Dalle vacanze al mare, oltre all’abbronzatura, è facile portarsi a casa anche delle fastidiose e antiestetiche macchie brune. Oltre il 60% delle macchie brune che compaiono su viso, decollete e mani sono la conseguenza del foto-invecchiamento, legato ad una esposizione al sole non corretta. Anche se rappresentano un problema tipicamente femminile, possono interessare anche la pelle maschile.

Le macchie brune si formano per eccessiva produzione di melanina (iperpigmentazione), il pigmento bruno che assicura il colore alla pelle, colora i capelli, e ci protegge dal sole (abbronzatura). La melanina in eccesso, normalmente, viene eliminata; tuttavia alcuni fattori possono stravolgere il sistema che controlla la distribuzione e la quantità del pigmento. L’invecchiamento cutaneo, dopo i 40 anni, è una delle cause più comuni assieme all’assunzione di alcuni farmaci come la pillola anticoncezionale, gli antistaminici e alcuni antibiotici. Il più comune tipo di macchia bruna, il melasma, è una macchia di colore grigio-marrone che compare sulla fronte, sugli zigomi o sul labbro superiore, anche in giovane età. E’ anche chiamato macchia solare perché può intensificarsi con le esposizioni al sole prolungate.  
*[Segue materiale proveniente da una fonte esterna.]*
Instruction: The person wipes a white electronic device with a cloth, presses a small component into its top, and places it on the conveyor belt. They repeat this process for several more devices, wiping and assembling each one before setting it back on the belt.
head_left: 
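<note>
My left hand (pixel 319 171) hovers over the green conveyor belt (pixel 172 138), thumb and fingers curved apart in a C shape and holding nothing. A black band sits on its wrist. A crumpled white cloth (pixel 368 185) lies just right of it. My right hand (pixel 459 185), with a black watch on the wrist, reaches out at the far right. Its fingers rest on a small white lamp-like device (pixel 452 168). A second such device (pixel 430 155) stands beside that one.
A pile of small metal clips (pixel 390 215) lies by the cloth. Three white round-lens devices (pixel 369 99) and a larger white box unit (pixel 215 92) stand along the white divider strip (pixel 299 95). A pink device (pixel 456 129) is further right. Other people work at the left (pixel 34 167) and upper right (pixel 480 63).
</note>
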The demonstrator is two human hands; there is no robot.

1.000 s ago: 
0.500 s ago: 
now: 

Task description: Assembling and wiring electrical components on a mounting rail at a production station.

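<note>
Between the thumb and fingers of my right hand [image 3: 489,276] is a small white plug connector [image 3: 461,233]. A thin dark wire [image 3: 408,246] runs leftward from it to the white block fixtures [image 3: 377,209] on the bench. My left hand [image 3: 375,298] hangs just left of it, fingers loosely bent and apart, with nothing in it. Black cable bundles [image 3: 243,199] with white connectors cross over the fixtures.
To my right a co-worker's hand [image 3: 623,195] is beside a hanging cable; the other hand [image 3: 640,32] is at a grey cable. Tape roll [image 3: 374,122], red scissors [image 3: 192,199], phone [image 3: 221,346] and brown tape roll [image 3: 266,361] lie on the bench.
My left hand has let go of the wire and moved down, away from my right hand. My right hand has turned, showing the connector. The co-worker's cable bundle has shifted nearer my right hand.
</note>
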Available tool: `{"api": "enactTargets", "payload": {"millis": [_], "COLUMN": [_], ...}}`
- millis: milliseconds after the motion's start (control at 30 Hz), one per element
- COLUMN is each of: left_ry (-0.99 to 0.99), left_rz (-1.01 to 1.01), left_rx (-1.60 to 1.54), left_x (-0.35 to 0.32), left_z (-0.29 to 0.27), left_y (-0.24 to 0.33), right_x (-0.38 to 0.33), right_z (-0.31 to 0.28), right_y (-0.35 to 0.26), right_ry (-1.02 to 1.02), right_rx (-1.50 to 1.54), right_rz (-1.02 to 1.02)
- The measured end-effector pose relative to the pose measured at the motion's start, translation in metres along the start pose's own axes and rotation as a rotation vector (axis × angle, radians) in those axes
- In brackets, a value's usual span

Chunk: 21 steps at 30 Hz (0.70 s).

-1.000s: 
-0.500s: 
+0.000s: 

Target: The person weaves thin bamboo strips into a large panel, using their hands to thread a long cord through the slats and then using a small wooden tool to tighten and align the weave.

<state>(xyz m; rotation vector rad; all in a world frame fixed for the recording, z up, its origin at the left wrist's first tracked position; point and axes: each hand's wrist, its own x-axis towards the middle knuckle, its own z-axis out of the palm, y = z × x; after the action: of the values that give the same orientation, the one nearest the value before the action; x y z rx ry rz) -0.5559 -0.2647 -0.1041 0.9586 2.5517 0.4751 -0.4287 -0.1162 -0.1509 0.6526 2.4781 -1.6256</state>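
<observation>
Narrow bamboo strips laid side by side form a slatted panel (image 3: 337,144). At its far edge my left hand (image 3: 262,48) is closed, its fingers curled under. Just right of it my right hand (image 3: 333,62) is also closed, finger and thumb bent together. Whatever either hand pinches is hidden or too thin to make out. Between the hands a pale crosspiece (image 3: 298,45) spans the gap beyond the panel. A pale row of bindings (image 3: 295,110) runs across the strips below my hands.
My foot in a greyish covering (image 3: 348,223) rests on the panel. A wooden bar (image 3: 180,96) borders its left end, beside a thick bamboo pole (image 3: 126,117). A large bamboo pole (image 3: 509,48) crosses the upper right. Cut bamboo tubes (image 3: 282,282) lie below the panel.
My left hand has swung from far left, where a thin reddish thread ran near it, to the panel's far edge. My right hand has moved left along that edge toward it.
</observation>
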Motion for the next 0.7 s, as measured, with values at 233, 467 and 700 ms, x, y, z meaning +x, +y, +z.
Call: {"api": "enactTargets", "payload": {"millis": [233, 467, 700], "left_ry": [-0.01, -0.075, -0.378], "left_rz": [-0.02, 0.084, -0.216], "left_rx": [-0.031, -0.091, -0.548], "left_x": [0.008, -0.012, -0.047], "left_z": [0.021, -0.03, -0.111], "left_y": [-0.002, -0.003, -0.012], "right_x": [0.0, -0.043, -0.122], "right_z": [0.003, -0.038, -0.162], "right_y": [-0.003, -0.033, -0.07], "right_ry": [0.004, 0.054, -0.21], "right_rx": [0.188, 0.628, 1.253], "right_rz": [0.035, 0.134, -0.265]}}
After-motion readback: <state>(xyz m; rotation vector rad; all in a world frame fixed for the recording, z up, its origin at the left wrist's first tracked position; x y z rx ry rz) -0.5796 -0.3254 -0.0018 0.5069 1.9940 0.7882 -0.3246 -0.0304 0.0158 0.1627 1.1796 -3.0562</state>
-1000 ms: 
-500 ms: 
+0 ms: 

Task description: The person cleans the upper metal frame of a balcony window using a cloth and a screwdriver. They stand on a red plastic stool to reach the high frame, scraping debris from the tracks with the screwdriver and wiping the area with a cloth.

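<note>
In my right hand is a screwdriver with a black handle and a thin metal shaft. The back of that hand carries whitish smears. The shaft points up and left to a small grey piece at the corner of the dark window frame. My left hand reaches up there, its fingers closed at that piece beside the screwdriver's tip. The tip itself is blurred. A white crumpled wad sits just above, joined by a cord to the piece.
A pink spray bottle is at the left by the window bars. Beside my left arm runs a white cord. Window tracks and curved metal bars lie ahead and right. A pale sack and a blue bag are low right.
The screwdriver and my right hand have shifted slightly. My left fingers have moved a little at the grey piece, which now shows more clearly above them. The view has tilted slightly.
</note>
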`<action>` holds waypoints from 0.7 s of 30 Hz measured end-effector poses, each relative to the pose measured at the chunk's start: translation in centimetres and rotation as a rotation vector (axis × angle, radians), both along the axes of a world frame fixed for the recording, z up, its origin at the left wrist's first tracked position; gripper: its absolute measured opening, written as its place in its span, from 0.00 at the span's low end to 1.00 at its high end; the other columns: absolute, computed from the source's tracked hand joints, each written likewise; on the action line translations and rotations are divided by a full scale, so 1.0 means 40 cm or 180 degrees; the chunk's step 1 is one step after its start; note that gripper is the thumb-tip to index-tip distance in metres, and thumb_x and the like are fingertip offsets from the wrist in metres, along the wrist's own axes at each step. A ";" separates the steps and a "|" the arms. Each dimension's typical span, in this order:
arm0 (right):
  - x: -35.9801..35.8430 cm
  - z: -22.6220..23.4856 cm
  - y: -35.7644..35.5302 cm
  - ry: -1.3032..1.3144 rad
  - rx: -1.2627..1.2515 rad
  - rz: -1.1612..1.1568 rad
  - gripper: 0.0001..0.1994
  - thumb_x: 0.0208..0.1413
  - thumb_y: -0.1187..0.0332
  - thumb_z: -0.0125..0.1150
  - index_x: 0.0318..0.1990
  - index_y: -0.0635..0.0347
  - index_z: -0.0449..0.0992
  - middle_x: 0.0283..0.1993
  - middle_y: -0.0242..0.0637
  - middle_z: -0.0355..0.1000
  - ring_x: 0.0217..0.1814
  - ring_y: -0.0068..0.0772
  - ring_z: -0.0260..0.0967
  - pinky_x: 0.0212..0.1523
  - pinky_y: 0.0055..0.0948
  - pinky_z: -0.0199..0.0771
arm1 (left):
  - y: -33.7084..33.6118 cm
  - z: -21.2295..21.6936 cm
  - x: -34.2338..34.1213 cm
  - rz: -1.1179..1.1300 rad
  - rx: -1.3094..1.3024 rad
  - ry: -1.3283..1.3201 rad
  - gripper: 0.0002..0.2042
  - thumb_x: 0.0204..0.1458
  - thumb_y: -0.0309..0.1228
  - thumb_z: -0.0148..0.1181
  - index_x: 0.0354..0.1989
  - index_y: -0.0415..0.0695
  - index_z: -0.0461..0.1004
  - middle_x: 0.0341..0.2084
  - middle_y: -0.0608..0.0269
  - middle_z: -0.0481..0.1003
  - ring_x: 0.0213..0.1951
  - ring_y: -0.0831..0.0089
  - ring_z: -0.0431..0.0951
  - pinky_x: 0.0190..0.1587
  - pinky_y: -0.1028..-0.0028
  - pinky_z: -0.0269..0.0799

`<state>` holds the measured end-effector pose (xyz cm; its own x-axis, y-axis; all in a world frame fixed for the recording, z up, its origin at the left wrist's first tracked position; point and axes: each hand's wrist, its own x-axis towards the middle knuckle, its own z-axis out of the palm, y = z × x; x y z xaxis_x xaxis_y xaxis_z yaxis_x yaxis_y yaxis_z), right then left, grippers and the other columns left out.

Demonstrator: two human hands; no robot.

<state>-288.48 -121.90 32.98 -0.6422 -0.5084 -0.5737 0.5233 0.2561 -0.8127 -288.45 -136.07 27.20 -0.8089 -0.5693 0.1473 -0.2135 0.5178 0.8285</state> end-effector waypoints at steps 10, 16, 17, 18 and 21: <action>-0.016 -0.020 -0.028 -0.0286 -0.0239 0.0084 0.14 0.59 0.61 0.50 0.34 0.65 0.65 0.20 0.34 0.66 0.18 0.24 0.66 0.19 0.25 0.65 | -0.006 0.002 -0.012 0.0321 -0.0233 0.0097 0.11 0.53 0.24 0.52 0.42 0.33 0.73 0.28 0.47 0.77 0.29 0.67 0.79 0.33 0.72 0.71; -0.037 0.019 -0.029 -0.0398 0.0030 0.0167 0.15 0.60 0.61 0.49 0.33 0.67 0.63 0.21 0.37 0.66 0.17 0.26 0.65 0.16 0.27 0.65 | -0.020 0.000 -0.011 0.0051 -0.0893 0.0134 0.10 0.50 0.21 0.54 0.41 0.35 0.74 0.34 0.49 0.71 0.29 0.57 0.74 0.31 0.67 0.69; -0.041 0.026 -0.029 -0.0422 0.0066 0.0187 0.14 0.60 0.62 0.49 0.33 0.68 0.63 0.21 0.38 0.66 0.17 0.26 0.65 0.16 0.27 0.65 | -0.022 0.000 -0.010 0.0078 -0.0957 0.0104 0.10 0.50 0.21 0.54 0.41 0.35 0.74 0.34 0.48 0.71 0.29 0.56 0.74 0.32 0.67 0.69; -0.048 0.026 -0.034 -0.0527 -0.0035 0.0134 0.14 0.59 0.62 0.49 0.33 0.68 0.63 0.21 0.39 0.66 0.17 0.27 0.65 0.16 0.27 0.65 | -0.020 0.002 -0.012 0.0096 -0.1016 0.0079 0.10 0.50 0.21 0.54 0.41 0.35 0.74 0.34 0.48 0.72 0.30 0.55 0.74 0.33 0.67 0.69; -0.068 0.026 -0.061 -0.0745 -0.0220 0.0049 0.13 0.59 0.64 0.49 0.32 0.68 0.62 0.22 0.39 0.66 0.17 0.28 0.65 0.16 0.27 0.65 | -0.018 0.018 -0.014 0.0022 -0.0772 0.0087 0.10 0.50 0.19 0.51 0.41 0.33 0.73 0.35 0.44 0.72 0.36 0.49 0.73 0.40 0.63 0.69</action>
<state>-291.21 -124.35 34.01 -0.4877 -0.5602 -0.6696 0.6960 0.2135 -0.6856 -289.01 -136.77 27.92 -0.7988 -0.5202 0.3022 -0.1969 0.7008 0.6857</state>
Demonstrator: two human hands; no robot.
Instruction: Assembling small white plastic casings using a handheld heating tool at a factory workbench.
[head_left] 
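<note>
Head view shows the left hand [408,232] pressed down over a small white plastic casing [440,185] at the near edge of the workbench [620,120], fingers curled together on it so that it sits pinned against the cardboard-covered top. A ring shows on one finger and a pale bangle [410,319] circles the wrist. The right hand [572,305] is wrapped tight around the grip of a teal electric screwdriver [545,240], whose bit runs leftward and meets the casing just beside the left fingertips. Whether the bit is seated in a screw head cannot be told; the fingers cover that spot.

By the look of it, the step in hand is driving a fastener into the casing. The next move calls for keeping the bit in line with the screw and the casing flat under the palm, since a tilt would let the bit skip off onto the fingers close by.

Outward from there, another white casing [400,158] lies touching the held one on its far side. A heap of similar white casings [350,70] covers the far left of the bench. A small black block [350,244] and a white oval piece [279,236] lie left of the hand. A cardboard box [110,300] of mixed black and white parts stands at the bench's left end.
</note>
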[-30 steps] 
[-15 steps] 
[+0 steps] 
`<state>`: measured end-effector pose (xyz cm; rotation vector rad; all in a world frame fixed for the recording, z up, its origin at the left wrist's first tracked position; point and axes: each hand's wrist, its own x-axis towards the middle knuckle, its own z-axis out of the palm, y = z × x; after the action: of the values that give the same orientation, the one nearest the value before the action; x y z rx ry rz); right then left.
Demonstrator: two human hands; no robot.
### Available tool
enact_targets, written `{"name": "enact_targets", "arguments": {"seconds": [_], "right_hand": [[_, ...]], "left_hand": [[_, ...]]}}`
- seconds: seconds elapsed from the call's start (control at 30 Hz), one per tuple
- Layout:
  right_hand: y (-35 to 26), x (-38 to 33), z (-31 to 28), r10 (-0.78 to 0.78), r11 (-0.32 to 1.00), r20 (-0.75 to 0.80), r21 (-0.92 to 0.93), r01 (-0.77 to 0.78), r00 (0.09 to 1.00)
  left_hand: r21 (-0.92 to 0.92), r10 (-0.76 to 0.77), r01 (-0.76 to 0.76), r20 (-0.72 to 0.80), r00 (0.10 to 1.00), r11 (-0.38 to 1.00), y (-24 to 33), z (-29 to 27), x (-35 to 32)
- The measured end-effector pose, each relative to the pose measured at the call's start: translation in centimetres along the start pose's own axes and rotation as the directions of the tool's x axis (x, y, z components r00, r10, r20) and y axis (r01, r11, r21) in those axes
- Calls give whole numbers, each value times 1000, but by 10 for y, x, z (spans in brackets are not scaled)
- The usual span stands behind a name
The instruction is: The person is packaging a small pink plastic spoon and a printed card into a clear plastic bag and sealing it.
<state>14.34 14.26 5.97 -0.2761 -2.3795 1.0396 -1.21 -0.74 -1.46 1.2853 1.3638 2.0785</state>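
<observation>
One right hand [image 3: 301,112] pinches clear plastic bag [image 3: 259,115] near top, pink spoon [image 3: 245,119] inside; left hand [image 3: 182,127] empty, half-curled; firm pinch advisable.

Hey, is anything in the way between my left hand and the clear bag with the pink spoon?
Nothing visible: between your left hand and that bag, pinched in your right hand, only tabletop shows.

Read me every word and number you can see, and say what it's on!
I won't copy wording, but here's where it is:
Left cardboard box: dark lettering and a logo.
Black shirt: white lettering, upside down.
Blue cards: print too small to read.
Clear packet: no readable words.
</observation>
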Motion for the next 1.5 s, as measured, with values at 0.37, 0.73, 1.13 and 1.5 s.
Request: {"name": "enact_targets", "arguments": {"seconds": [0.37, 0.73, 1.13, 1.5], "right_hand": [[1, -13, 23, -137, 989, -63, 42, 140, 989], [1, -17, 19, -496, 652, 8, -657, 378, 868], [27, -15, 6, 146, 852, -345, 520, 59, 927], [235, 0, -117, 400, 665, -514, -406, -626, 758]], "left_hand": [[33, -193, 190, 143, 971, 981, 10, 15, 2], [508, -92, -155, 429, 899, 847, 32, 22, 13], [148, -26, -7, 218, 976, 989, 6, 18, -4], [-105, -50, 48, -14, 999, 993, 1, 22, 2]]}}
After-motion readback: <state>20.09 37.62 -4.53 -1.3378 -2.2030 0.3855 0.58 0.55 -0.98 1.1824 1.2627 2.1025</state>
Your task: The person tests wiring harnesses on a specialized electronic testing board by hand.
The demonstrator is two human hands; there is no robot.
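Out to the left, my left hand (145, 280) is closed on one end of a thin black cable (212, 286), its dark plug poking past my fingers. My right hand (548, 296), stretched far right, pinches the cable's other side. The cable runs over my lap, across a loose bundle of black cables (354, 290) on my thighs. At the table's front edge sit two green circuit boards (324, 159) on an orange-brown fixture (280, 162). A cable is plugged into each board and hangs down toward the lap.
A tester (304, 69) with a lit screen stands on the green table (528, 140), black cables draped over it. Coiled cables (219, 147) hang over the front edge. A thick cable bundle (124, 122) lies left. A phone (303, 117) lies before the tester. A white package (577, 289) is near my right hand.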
Le macchie brune sono anche una manifestazione tipica della gravidanza: circa il 90% delle donne in dolce attesa le vede comparire sul proprio viso (melasma gravidico). Non è ancora chiaro il motivo per cui si formano ma si ritiene che siano in relazione all’aumento degli ormoni estrogeni e progesteroni, che stimolano la produzione di melanina (melanogenesi); in genere con lo squilibrio ormonale determinato dalla gravidanza, la pelle si scurisce sulle areole mammarie, intorno all’ombelico e all’interno delle cosce. Normalmente l’iperpigmentazione scompare con il parto. E’ molto importante quindi proteggere la pelle dal sole durante i 9 mesi, anche in inverno, per evitare che l’eccesso di melanina si fissi sulla pelle. 

In generale, se l’accumulo di melanina è superficiale, interessa cioè solo gli strati dell’epidermide, si interviene con le creme schiarenti antimacchia. I principi attivi schiarenti impiegati nella formulazione dei trattamenti anti-macchia sono derivati dell’idrochinone o dell’acido cogico, due molecole che contrastano l’azione della melanina. Se, invece, l’iperpigmentazione è più profonda e interessa il derma, lo strato sottostante l’epidermide, si deve ricorrere al peeling chimico o ad altri trattamenti più complessi. Un'alternativa "fai da te" al peeling è rappresentata dall'utilizzo di dispositivi schiarenti e antimacchie che agiscono per emissione di ioni positivi oppure attraverso lunghezze d'onda particolari.

La regola numero uno nella prevenzione delle macchie brune è usare sempre una crema solare con fattore di protezione alto (SPF > 15). Se sono già comparse proteggetele dal sole con fattori di protezione molto alti (SPF 50) per evitare che diventino più scure.

Adottare uno stile di vita sano e un’alimentazione ricca in frutta e verdura aiuta a contrastare la formazione di radicali liberi, sostanze tossiche che danneggiano alcuni componenti cellulari (lipidi e proteine) generando granuli pigmentati (granuli di lipofuscina) che l’organismo espelle attraverso la pelle. La frutta e la verdura di stagione, inoltre, sono ricche di sostanze che normalizzano la melanina.

La comparsa di macchie brune è un fenomeno ereditario; se qualcuno in famiglia presenta questo disturbo è meglio giocare di anticipo!

In estate prestate attenzione al trucco contenente i brillantini: ombretti, fard e gloss sotto il sole riflettono il sole e attirano di più i raggi solari.